I read a few things about PCI Compliance and how important it is for website's to be PCI compliant. I run an ecommerce business and would like to know how can I tell if my website is compliant.
Hi Jay,
It is good that you are interested in this as the move towards better security of client data and credit card information is an important one.
The PCI Security Standards Council has issued a priority approach to becoming PCI compliant that I feel best answers your question as it describes the steps, as per the PCI SSC, that need to be taken and the order they feel will make the transition the smoothest for companies. One thing to keep in mind when reading more on PCI Compliance is not to get overwhelmed by the requirements. It's a lot to take in but can be done in stages.
The PCI DSS, Data Security Standard has identified 6 milestones for their prioritized approach. Below is a list of the goals of each of these.
Prioritized Milestones
=-=-=-=-=-=-=-=-=
1. Remove sensitive authentication data and limit data retention.
2. Protect the perimeter, internal, and wireless networks.
3. Secure payment card applications.
4. Monitor and control access to your systems.
5. Protect stored cardholder data.
6. Finalize remaining compliance efforts, and ensure all controls are in place.
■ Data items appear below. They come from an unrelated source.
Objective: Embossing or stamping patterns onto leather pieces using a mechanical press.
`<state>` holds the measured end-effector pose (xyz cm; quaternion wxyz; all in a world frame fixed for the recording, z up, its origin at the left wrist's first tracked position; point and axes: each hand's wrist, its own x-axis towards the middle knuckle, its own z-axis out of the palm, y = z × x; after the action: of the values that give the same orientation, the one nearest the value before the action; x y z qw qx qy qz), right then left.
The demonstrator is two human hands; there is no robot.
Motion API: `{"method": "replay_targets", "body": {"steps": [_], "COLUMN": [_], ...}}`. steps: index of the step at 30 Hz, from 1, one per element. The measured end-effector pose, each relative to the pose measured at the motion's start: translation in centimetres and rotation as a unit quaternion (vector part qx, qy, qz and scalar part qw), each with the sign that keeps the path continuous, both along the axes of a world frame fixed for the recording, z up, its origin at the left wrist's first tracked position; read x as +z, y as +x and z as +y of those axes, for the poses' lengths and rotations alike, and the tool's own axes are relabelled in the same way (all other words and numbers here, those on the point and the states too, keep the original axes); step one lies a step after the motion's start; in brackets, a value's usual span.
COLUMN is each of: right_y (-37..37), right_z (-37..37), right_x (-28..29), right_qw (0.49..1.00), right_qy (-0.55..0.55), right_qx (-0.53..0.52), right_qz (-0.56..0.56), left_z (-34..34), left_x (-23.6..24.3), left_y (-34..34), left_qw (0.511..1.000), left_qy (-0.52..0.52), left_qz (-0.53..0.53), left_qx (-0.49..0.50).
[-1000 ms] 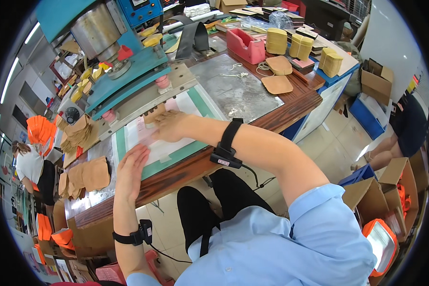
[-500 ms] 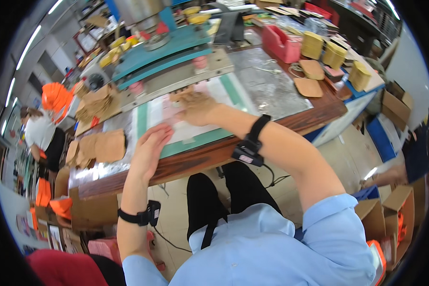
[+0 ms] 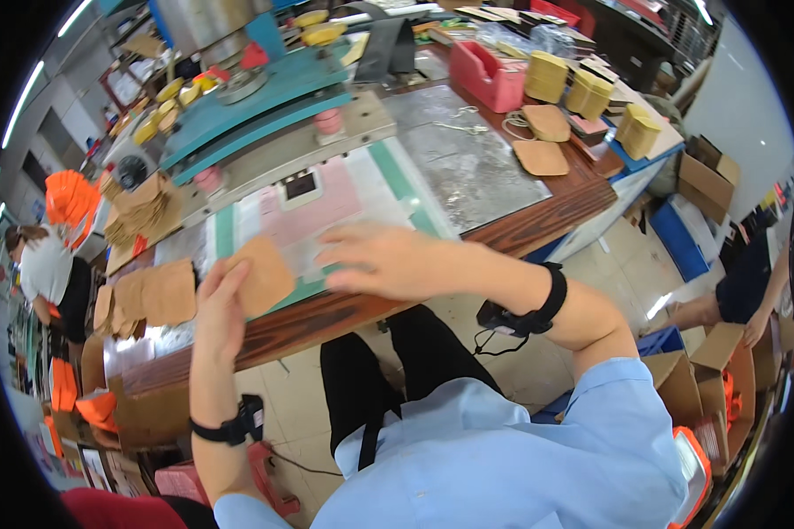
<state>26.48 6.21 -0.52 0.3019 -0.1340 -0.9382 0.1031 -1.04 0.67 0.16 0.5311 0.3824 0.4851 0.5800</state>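
Note:
Between the thumb and fingers of my left hand point(image 3: 223, 304) is a tan leather-like patch point(image 3: 267, 280) with rounded corners, raised over the table's front edge. My right hand point(image 3: 375, 260) is just right of the patch, fingers apart and slightly blurred, with nothing in it. Beyond both hands, a pale frame with a dark square point(image 3: 300, 185) lies on a pink sheet point(image 3: 326, 210). Under that sheet is a white mat with green bands point(image 3: 397, 176). Flat tan patches point(image 3: 163, 294) lie together left of my left hand.
A teal press point(image 3: 256, 110) stands over the far side of the mat. Stacked tan pieces point(image 3: 141, 212) sit at left. On the right are a metal plate point(image 3: 468, 167), loose patches point(image 3: 541, 158), a red bin point(image 3: 485, 78) and yellow stacks point(image 3: 588, 93). Another person point(image 3: 53, 273) is at far left.
My right hand has drawn back from the mat toward the table's front edge, uncovering the pink sheet and pale frame. My left hand, empty before, now holds a tan patch.

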Motion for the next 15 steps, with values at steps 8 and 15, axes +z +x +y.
{"method": "replay_targets", "body": {"steps": [8,15], "right_y": [19.7,22.2], "right_z": [5.2,5.9], "right_x": [1.0,0.9], "right_qw": [0.864,0.836], "right_qy": [-0.028,-0.155], "right_qx": [-0.499,-0.526], "right_qz": [-0.061,0.020], "left_z": [0.8,2.3], "left_x": [0.3,0.6], "left_y": [-15.6,-11.3], "left_qw": [0.890,0.836], "left_qy": [0.061,0.160], "left_qz": [0.419,0.510], "left_qx": [0.168,0.126]}}
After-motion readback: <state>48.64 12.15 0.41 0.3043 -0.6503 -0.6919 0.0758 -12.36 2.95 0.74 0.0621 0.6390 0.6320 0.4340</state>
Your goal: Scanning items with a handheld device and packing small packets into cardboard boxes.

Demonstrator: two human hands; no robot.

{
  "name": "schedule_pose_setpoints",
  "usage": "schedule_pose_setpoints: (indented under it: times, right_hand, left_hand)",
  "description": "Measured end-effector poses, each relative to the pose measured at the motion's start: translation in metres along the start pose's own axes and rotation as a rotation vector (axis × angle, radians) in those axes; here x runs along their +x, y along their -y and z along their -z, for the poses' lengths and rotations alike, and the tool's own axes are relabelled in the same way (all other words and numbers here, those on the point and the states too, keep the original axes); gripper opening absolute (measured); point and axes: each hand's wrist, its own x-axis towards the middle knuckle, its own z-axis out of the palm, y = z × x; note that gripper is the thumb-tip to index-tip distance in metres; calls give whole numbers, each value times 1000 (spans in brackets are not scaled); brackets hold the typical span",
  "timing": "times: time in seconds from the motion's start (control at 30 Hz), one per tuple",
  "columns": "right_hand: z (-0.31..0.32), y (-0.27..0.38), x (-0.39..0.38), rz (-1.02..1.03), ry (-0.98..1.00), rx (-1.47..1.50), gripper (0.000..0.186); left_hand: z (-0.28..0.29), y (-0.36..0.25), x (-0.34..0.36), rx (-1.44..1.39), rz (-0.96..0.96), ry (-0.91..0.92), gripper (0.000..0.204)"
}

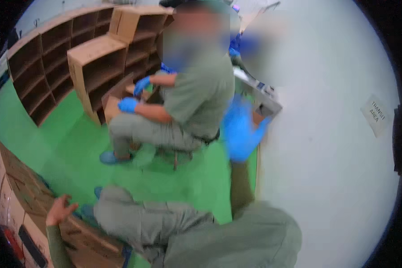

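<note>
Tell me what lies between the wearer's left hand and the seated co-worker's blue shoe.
Between left hand and blue shoe lies only green floor, shown in the head view.

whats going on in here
The wearer's right hand, in a blue glove and blurred, is raised near a grey box by the white wall; whether it holds anything is unclear. The bare left hand rests open on stacked cardboard boxes. A seated co-worker in blue gloves handles a cardboard piece beside cardboard shelves.
</note>
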Motion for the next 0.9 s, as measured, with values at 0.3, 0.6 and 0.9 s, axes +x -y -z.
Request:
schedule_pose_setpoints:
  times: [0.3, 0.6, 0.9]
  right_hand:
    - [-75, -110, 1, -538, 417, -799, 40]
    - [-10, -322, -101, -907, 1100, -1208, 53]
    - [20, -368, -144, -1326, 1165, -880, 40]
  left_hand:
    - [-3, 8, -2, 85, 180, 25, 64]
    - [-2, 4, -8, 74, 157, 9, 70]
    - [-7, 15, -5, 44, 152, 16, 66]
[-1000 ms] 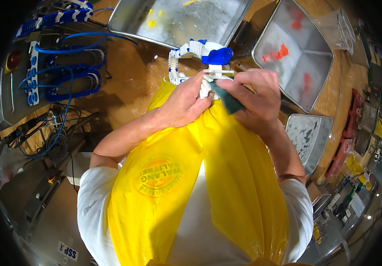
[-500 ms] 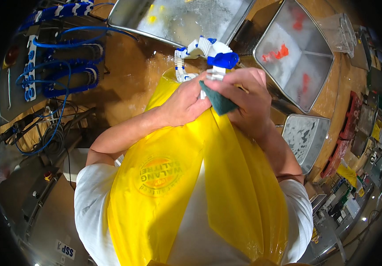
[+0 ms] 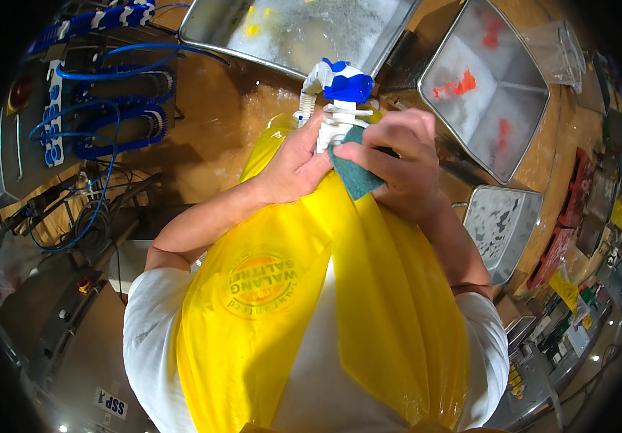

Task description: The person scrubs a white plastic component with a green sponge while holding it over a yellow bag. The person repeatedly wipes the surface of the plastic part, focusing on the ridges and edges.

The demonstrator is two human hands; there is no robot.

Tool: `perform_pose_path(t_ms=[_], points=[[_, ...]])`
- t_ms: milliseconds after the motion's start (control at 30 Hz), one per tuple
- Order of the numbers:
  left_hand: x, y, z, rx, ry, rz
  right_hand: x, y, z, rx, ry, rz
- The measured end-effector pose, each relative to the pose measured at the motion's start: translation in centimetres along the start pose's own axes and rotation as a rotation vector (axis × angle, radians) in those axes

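My left hand is closed around a white and blue segmented plastic conveyor chain in front of my yellow apron. The chain's upper links curve over toward the left and hang down behind that hand. In my right hand is a green scouring pad, pinched with its lower corner hanging free. The pad's upper edge touches the white links just beside my left fingers. Part of the chain is hidden behind both hands.
Ahead stands a metal tub of foamy water with yellow bits. To the right are a deep metal bin with foam and red pieces, and a shallower metal container. Blue chain loops and a blue hose occupy the left.
The chain has turned in my hands, so more of its white links show. The scouring pad has shifted slightly down along the links. Both hands keep their hold.
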State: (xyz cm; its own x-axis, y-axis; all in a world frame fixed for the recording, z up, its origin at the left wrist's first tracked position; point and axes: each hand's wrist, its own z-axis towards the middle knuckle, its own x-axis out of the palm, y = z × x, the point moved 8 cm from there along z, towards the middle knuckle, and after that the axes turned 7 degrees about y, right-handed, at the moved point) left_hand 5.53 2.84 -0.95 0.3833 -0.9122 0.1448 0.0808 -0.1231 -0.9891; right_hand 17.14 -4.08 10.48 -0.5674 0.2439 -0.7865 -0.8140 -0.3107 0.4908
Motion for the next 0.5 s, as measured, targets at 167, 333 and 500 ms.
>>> perform_pose_path(t_ms=[167, 333, 500], points=[[0.0, 0.3, 0.0, -0.099, 0.055, -0.014, -1.1, -1.9, -1.4, 0.087, -0.055, 0.136], [0.2, -0.6, 0.7, -0.008, 0.069, 0.062, -0.9, -1.8, 0.6, 0.02, -0.035, 0.054], [0.2, -1.1, 1.4, 0.069, 0.142, 0.29, 0.4, -2.5, 1.1, 0.042, -0.084, 0.052]])
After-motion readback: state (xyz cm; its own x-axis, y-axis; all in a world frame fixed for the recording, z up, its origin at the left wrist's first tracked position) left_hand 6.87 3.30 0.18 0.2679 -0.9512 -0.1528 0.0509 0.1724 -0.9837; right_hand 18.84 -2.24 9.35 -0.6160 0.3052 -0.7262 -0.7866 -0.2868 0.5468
PCI Data Security Standard (PCI DSS) Requirements
=-=-=-=-=-=-=-=-=-=-=-=-=-=-=-=-=-=-=-=-=-=
1. Install and maintain a firewall configuration to protect cardholder data
2. Do not use vendor-supplied defaults for system passwords and other security parameters
3. Protect stored cardholder data
4. Encrypt transmission of cardholder data across open, public networks
5. Use and regularly update anti-virus software or programs
6. Develop and maintain secure systems and applications
7. Restrict access to cardholder data by business need-to-know
8. Assign a unique ID to each person with computer access
9. Restrict physical access to cardholder data
10. Track and monitor all access to network resources and cardholder data
11. Regularly test security systems and processes
12. Maintain a policy that addresses information security for employees and
contractors
So in a nutshell, Jay, the closer your become to satisfying the requirements, that apply to your business, then the closer your site will become to being fully PCI compliant.